● What you will do:
Check every line of the data for the word "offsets", and copy those that have it.
+++ Information shown
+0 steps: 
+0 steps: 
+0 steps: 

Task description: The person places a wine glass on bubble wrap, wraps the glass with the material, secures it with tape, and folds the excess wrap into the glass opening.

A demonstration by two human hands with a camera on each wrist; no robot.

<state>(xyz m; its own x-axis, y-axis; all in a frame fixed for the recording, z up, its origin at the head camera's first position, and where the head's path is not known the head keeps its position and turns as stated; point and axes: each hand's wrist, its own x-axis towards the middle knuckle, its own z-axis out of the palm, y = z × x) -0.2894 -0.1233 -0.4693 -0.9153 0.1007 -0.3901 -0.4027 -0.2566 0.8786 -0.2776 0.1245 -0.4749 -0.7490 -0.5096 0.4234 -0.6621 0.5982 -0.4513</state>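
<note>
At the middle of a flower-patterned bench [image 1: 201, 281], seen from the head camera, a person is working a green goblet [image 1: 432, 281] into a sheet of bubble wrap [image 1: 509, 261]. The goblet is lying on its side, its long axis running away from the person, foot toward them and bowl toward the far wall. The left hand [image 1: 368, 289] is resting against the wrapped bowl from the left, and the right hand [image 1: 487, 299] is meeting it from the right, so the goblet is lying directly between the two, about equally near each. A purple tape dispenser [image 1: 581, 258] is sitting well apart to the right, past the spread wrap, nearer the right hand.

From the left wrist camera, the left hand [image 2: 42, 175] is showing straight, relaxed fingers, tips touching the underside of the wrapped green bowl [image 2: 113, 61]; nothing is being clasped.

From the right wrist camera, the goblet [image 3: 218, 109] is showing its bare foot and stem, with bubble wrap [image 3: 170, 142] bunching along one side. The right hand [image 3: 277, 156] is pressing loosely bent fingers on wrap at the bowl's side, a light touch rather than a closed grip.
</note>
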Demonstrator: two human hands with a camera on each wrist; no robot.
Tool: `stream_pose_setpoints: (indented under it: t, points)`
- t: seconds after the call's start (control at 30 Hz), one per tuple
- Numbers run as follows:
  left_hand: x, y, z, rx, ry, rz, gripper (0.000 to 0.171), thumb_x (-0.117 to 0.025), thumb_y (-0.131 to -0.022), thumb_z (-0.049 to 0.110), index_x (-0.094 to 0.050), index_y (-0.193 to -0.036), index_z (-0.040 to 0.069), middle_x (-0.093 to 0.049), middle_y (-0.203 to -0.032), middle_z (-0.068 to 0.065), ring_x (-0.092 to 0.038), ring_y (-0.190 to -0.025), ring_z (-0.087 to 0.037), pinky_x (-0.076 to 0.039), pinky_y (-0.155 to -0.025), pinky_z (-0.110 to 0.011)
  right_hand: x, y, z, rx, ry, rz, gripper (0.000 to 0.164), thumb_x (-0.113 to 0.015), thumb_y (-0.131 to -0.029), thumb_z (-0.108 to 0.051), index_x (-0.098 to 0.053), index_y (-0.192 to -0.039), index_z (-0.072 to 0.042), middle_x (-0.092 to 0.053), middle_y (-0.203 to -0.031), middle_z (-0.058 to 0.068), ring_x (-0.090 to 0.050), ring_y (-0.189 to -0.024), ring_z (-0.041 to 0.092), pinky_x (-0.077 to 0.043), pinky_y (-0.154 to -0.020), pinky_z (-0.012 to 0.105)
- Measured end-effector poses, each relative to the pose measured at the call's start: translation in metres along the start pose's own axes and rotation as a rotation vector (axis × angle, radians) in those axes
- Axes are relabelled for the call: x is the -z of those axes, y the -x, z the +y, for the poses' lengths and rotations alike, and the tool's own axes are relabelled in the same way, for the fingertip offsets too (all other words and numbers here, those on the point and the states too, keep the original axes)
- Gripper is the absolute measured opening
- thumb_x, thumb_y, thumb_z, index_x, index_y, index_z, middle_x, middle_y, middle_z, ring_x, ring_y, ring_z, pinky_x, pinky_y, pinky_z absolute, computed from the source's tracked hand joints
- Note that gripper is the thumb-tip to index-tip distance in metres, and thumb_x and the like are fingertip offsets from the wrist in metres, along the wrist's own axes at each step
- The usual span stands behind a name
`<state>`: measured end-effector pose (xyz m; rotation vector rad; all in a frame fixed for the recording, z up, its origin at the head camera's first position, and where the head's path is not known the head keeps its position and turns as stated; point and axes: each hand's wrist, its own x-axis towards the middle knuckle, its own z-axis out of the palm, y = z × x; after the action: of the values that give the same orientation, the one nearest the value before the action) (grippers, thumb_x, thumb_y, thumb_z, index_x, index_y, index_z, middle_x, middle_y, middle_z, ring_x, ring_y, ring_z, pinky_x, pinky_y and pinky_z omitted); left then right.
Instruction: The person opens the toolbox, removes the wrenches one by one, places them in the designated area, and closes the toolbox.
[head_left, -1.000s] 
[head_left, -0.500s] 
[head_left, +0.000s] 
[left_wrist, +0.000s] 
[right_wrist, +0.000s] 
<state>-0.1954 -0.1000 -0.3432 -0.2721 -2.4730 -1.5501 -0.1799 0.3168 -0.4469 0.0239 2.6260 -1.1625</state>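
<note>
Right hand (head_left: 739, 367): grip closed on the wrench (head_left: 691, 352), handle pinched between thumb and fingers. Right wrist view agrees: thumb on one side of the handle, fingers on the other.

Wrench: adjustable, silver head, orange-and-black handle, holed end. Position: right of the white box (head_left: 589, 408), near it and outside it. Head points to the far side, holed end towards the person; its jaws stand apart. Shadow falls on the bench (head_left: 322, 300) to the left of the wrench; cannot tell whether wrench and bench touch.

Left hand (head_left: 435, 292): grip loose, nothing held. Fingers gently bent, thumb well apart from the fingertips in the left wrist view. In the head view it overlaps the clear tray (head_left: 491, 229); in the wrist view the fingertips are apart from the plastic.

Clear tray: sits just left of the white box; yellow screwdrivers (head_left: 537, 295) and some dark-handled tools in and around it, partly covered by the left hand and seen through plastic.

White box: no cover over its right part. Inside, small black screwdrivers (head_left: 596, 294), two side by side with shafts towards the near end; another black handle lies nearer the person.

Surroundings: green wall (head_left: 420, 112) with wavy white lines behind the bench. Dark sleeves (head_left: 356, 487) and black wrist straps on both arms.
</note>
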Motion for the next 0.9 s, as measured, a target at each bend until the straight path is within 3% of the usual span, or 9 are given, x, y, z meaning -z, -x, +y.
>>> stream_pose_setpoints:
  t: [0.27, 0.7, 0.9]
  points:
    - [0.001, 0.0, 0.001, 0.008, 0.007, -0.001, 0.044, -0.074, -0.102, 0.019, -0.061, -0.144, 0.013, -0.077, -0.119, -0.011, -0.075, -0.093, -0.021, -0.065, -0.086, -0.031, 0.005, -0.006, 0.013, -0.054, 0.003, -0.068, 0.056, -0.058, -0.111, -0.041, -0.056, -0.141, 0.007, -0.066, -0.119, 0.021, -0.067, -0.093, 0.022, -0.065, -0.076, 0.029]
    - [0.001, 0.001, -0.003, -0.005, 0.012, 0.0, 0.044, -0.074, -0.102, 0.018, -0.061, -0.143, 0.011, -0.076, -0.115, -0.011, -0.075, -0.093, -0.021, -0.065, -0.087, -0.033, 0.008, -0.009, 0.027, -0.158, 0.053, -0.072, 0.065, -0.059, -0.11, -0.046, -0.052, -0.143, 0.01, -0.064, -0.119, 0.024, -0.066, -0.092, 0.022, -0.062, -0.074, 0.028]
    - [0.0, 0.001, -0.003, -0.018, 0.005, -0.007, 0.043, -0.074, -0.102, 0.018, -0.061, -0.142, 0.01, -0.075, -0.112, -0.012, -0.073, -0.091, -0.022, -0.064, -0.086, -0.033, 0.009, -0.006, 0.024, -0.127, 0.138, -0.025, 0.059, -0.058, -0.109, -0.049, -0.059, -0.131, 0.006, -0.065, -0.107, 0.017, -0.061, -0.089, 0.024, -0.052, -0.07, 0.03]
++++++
● Response:
- Axes are relabelled for the call: x is the -z of those axes, y the -x, z the +y, for the poses' lengths and rotations alike, and the tool's own axes are relabelled in the same way, for the fingertip offsets too (all other words and numbers here, those on the point and the states too, keep the original axes)
- Note that gripper is the thumb-tip to index-tip distance in metres, and thumb_x and the like are fingertip offsets from the wrist in metres, along the wrist's own axes at each step

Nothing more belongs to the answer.